*Requirement:* Retype the following data exactly, but leave its pictures out.

*Supplied information:*

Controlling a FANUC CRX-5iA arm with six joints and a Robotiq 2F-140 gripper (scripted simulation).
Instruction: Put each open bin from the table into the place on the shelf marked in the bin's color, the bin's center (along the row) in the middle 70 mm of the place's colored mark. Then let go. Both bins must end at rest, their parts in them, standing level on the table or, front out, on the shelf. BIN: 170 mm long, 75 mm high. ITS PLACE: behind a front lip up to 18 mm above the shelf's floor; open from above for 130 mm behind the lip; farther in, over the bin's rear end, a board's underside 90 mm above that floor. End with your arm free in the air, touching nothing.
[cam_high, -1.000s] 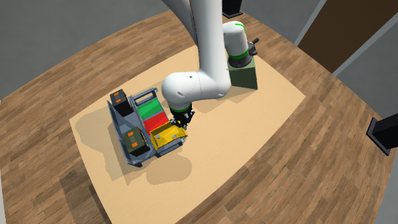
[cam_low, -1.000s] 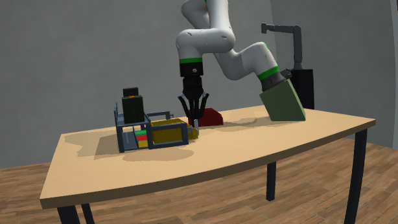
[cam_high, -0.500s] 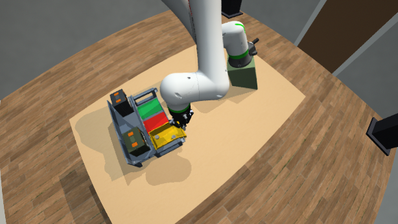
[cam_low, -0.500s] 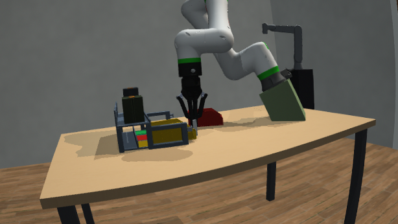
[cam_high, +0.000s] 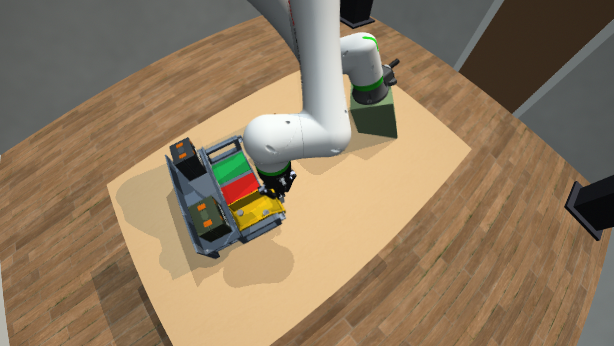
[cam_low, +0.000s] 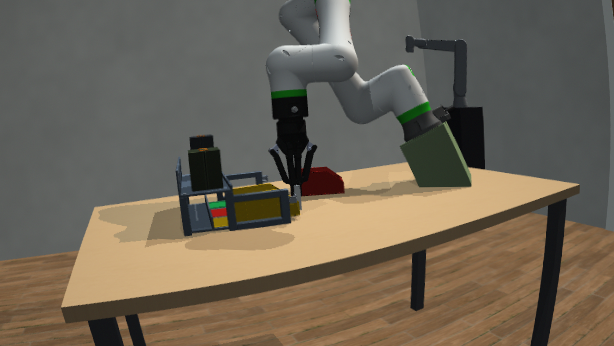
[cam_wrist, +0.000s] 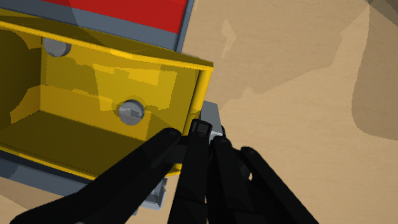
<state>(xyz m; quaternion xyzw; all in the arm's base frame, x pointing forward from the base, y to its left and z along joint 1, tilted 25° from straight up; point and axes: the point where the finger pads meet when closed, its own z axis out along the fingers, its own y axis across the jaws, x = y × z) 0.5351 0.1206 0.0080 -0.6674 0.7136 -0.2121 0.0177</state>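
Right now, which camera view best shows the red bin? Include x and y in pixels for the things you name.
The exterior view: the red bin (cam_low: 322, 181) stands visible behind the end effector (cam_low: 296, 192). The top and wrist views show red shelf marking, but no red bin.

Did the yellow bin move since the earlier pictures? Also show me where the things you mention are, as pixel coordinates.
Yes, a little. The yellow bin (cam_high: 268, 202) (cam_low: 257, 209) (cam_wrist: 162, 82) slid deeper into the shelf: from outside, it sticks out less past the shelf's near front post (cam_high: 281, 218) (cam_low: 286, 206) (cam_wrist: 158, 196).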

*Response:*
Controlling a FANUC CRX-5iA arm with six joints and a Robotiq 2F-140 gripper (scripted simulation).
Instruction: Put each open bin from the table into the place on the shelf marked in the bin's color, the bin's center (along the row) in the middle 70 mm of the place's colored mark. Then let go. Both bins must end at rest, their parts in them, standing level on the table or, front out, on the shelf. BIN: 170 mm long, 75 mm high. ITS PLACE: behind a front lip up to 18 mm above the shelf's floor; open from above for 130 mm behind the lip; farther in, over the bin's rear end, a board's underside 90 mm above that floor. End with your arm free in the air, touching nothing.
[cam_high, -1.000s] 
[cam_low, -1.000s] 
[cam_high, -0.500s] 
[cam_low, -0.500s] 
[cam_high, +0.000s] 
[cam_low, +0.000s] 
[cam_wrist, +0.000s] 
<state>(xyz m; quaternion xyzw; all in the arm's base frame, x pointing forward from the base, y to its left and z along joint 1, tilted 25° from straight up; point and axes: the point where the finger pads meet when closed, its own z axis out along the fingers, its own y axis across the jaws, x = y × z) 0.5351 0.1206 0.0080 -0.6674 0.7136 -0.2121 0.0177</state>
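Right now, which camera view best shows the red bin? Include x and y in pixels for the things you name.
The exterior view: the red bin (cam_low: 322, 181) stands visible behind the end effector (cam_low: 296, 192). The top and wrist views show red shelf marking, but no red bin.

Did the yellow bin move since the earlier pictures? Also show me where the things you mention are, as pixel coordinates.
Yes, a little. The yellow bin (cam_high: 268, 202) (cam_low: 257, 209) (cam_wrist: 162, 82) slid deeper into the shelf: from outside, it sticks out less past the shelf's near front post (cam_high: 281, 218) (cam_low: 286, 206) (cam_wrist: 158, 196).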

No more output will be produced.